## WHAT THE TASK ASKS
For every line below, restate it exactly and drop the images.

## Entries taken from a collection
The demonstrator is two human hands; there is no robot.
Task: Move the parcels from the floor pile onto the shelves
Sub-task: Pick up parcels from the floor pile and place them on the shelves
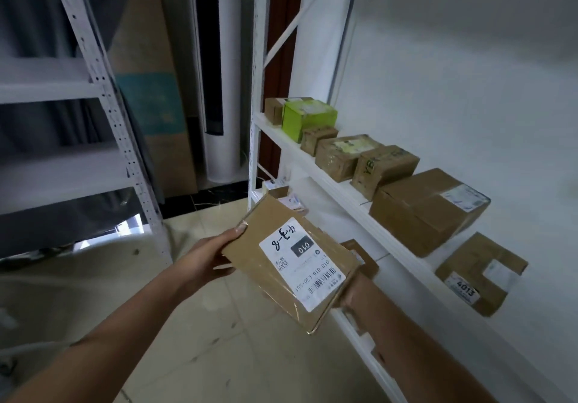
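Fingers [240,228] of my left hand [206,258] pinch the labelled parcel [291,265] at one corner, thumb on top. My right hand [355,293] is under the far end, fingers hidden, grip unclear. Parcel held in air beside the white shelves [297,152].

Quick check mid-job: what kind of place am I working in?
Probably a parcel depot or courier pickup storeroom. White metal shelving carries a row of taped cardboard boxes, and the flat parcel in the left hand bears a barcoded shipping label.
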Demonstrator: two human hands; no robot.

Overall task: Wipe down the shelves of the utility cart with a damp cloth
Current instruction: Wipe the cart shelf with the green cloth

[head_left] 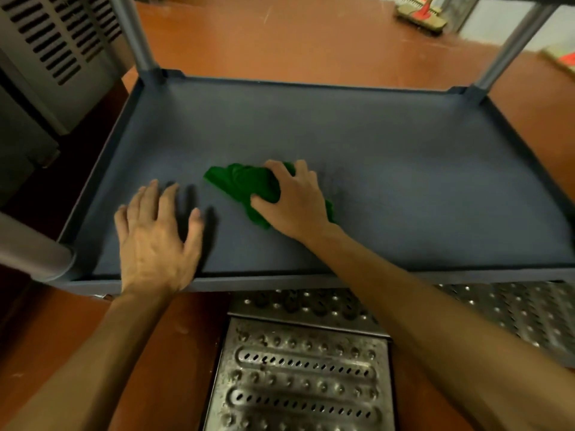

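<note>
A grey-blue cart shelf (389,157) with a raised rim fills the middle of the view. A crumpled green cloth (245,181) lies on it, left of centre. My right hand (295,197) is on top of the cloth, fingers and thumb curled round its bunched part. My left hand (155,237) hovers over or rests flat on the shelf near the front left corner, fingers spread, holding nothing; it is a little apart from the cloth.
Grey posts rise at the shelf's corners (137,35) (510,48) (31,250). A louvred metal appliance (56,51) stands at the left. Perforated steel floor grates (301,374) lie below the shelf's front edge. Brushes (420,17) lie on the red floor beyond.
</note>
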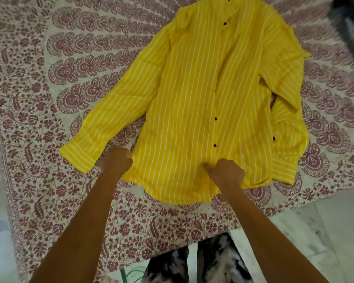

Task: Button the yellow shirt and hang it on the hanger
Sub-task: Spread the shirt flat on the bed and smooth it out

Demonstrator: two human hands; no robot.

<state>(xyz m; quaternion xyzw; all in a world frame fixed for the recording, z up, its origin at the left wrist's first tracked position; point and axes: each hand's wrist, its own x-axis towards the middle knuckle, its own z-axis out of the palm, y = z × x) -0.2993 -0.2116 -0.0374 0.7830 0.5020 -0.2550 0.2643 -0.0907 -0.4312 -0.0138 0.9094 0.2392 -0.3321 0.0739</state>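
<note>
The yellow shirt (192, 99) with thin white stripes lies flat on the patterned bedspread (49, 99), collar at the far end, hem toward me. Dark buttons run down its front placket. One sleeve stretches out to the left; the other is folded over at the right. My left hand (116, 161) is closed on the shirt's lower left side edge. Near the bottom of the placket, my right hand (226, 173) pinches the fabric just below the lowest visible button (214, 145). No hanger is in view.
The bedspread's near edge runs diagonally in front of me, with pale tiled floor (325, 231) to the right and below. A dark blurred object (352, 23) sits at the top right corner. My patterned trousers (202, 262) show at the bottom.
</note>
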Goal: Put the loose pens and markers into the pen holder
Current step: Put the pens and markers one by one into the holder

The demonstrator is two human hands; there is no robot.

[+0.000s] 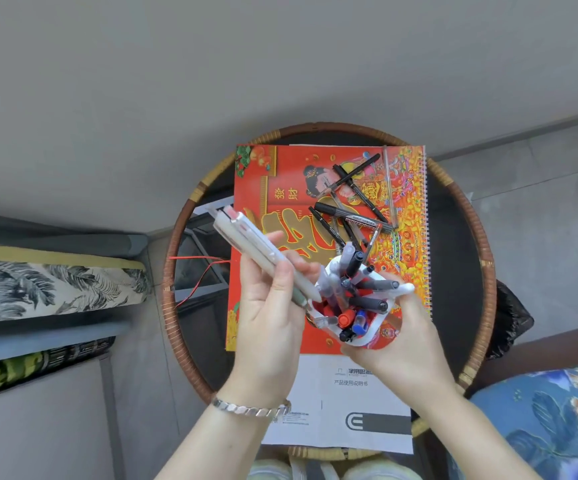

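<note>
My left hand (269,306) grips a bundle of white pens (250,240), tilted up and to the left, their lower tips at the rim of the pen holder. My right hand (398,336) holds the white pen holder (372,336) above the table; it is full of several black, red and blue pens and markers (357,292). Several loose black pens and markers (353,202) and a clear pen (389,185) lie on the red calendar behind the holder.
A red spiral-bound calendar (273,188) and a white instruction sheet (336,410) cover a round dark table with a woven rim (176,237). A red wire (201,271) lies at its left. Cushioned seats stand at left (38,285) and lower right (557,417).
</note>
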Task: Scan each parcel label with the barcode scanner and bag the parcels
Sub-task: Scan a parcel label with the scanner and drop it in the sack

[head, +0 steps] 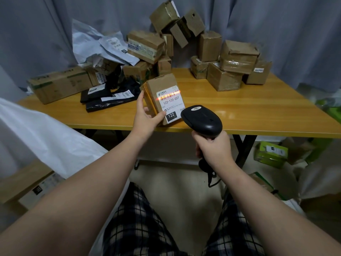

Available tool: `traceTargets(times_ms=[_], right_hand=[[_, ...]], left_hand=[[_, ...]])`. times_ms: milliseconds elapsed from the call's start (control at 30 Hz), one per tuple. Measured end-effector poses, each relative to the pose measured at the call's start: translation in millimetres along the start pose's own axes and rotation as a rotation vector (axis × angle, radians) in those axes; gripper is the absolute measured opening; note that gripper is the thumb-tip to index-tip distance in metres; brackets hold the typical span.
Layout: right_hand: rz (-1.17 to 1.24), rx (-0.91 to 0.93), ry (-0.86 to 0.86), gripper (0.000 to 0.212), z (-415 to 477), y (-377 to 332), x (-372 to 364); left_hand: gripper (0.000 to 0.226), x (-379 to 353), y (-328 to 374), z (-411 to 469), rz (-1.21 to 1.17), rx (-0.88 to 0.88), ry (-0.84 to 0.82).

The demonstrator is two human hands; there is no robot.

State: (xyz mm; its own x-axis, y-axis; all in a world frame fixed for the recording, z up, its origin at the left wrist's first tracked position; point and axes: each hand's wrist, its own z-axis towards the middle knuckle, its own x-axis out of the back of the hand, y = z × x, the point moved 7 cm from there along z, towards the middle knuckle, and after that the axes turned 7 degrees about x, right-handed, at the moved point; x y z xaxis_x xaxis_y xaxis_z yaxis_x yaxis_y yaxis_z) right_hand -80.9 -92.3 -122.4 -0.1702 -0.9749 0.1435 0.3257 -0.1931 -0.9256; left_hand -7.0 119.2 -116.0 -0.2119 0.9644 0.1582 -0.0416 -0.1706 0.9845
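Parcel (pixel 160 87) is held at the table (pixel 239 108) edge in the left grip (pixel 145 119), while the scanner (pixel 203 121), clasped in the right grip (pixel 214 146), is aimed at its label (pixel 170 102).

A parcel (pixel 162 85) stands at the near edge of the table (pixel 239 111), its label (pixel 170 102) facing the person. The left hand (pixel 145 117) holds the parcel's left side. Just to the right, before the table edge, the right hand (pixel 214 146) grips the barcode scanner (pixel 203 121), whose head is just beside the label's lower right corner. Poly mailers (pixel 108 98) lie flat behind and left of the parcel, with a long box (pixel 60 84) left of them. Stacked cartons (pixel 147 45) fill the back centre, and a carton cluster (pixel 232 67) sits back right. A curtain (pixel 276 24) hangs behind the table.
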Motion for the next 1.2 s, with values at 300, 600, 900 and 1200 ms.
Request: traceTargets(times_ms=[300, 600, 900, 1200], right_hand=[[-0.009, 0.008, 0.001, 0.014, -0.4, 8.5, 2.3], [0.04, 0.001, -0.001, 0.025, -0.1, 5.4, 2.3], [0.132, 0.07, -0.154, 0.027, -7.9, -24.6, -37.8], [0.064, 0.047, -0.553, 0.03, -43.7, -27.5, -186.1]], left_hand=[[0.094, -3.1, -0.9, 3.1, 0.025, -0.009, 0.003], [0.098, -3.7, -1.0, -0.5, 0.062, -0.057, 0.005], [0.096, 39.1, 17.6, -43.9, 0.055, -0.176, 0.115], [0.086, 198.3, -53.4, -168.7, -0.038, -0.088, 0.606]])
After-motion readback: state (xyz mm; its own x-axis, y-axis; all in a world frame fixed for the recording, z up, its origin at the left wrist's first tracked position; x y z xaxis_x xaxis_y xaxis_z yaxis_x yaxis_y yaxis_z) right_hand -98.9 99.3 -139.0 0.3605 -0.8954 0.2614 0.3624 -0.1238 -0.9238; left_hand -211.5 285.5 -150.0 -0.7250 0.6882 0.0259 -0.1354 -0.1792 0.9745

## WRITTEN ANSWER
The demonstrator is two human hands; there is no robot.
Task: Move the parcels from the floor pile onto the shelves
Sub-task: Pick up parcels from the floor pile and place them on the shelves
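Fingers [240,228] of my left hand [206,258] pinch the labelled parcel [291,265] at one corner, thumb on top. My right hand [355,293] is under the far end, fingers hidden, grip unclear. Parcel held in air beside the white shelves [297,152].

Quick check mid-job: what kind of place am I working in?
Probably a parcel depot or courier pickup storeroom. White metal shelving carries a row of taped cardboard boxes, and the flat parcel in the left hand bears a barcoded shipping label.
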Demonstrator: two human hands; no robot.

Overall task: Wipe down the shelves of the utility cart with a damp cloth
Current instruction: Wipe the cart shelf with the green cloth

[head_left] 

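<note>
A grey-blue cart shelf (389,157) with a raised rim fills the middle of the view. A crumpled green cloth (245,181) lies on it, left of centre. My right hand (295,197) is on top of the cloth, fingers and thumb curled round its bunched part. My left hand (155,237) hovers over or rests flat on the shelf near the front left corner, fingers spread, holding nothing; it is a little apart from the cloth.
Grey posts rise at the shelf's corners (137,35) (510,48) (31,250). A louvred metal appliance (56,51) stands at the left. Perforated steel floor grates (301,374) lie below the shelf's front edge. Brushes (420,17) lie on the red floor beyond.
</note>
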
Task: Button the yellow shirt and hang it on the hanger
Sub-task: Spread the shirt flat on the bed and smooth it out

Demonstrator: two human hands; no robot.

<state>(xyz m; quaternion xyzw; all in a world frame fixed for the recording, z up, its origin at the left wrist's first tracked position; point and axes: each hand's wrist, its own x-axis towards the middle knuckle, its own z-axis out of the palm, y = z × x) -0.2993 -0.2116 -0.0374 0.7830 0.5020 -0.2550 0.2643 -0.0907 -0.4312 -0.0138 0.9094 0.2392 -0.3321 0.0739</state>
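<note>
The yellow shirt (192, 99) with thin white stripes lies flat on the patterned bedspread (49, 99), collar at the far end, hem toward me. Dark buttons run down its front placket. One sleeve stretches out to the left; the other is folded over at the right. My left hand (116, 161) is closed on the shirt's lower left side edge. Near the bottom of the placket, my right hand (226, 173) pinches the fabric just below the lowest visible button (214, 145). No hanger is in view.
The bedspread's near edge runs diagonally in front of me, with pale tiled floor (325, 231) to the right and below. A dark blurred object (352, 23) sits at the top right corner. My patterned trousers (202, 262) show at the bottom.
</note>
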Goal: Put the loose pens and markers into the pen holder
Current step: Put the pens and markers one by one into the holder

The demonstrator is two human hands; there is no robot.

[+0.000s] 

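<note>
My left hand (269,306) grips a bundle of white pens (250,240), tilted up and to the left, their lower tips at the rim of the pen holder. My right hand (398,336) holds the white pen holder (372,336) above the table; it is full of several black, red and blue pens and markers (357,292). Several loose black pens and markers (353,202) and a clear pen (389,185) lie on the red calendar behind the holder.
A red spiral-bound calendar (273,188) and a white instruction sheet (336,410) cover a round dark table with a woven rim (176,237). A red wire (201,271) lies at its left. Cushioned seats stand at left (38,285) and lower right (557,417).
</note>
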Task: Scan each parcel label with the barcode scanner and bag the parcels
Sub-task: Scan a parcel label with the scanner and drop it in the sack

[head, +0 steps] 

Available tool: `traceTargets(times_ms=[_], right_hand=[[_, ...]], left_hand=[[_, ...]])`. times_ms: milliseconds elapsed from the call's start (control at 30 Hz), one per tuple. Measured end-effector poses, each relative to the pose measured at the call's start: translation in millimetres along the start pose's own axes and rotation as a rotation vector (axis × angle, radians) in those axes; gripper is the absolute measured opening; note that gripper is the thumb-tip to index-tip distance in metres; brackets hold the typical span.
Layout: right_hand: rz (-1.17 to 1.24), rx (-0.91 to 0.93), ry (-0.86 to 0.86), gripper (0.000 to 0.212), z (-415 to 477), y (-377 to 332), x (-372 to 364); left_hand: gripper (0.000 to 0.226), x (-379 to 353), y (-328 to 374), z (-411 to 469), rz (-1.21 to 1.17), rx (-0.88 to 0.88), ry (-0.84 to 0.82).

The demonstrator is two human hands; there is no robot.

State: (xyz mm; its own x-axis, y-axis; all in a world frame fixed for the recording, z up, its origin at the left wrist's first tracked position; point and axes: each hand's wrist, its own z-axis towards the middle knuckle, its own x-axis out of the back of the hand, y = z × x, the point moved 7 cm from there along z, towards the middle knuckle, and after that the axes turned 7 degrees about x, right-handed, at the moved point; x y z xaxis_x xaxis_y xaxis_z yaxis_x yaxis_y yaxis_z) right_hand -80.9 -92.3 -122.4 -0.1702 -0.9749 0.1435 0.3257 -0.1931 -0.9256; left_hand -7.0 119.2 -116.0 -0.2119 0.9644 0.1582 -0.0416 -0.1706 0.9845
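Parcel (pixel 160 87) is held at the table (pixel 239 108) edge in the left grip (pixel 145 119), while the scanner (pixel 203 121), clasped in the right grip (pixel 214 146), is aimed at its label (pixel 170 102).

A parcel (pixel 162 85) stands at the near edge of the table (pixel 239 111), its label (pixel 170 102) facing the person. The left hand (pixel 145 117) holds the parcel's left side. Just to the right, before the table edge, the right hand (pixel 214 146) grips the barcode scanner (pixel 203 121), whose head is just beside the label's lower right corner. Poly mailers (pixel 108 98) lie flat behind and left of the parcel, with a long box (pixel 60 84) left of them. Stacked cartons (pixel 147 45) fill the back centre, and a carton cluster (pixel 232 67) sits back right. A curtain (pixel 276 24) hangs behind the table.
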Motion for the next 1.2 s, with values at 300, 600, 900 and 1200 ms.
Request: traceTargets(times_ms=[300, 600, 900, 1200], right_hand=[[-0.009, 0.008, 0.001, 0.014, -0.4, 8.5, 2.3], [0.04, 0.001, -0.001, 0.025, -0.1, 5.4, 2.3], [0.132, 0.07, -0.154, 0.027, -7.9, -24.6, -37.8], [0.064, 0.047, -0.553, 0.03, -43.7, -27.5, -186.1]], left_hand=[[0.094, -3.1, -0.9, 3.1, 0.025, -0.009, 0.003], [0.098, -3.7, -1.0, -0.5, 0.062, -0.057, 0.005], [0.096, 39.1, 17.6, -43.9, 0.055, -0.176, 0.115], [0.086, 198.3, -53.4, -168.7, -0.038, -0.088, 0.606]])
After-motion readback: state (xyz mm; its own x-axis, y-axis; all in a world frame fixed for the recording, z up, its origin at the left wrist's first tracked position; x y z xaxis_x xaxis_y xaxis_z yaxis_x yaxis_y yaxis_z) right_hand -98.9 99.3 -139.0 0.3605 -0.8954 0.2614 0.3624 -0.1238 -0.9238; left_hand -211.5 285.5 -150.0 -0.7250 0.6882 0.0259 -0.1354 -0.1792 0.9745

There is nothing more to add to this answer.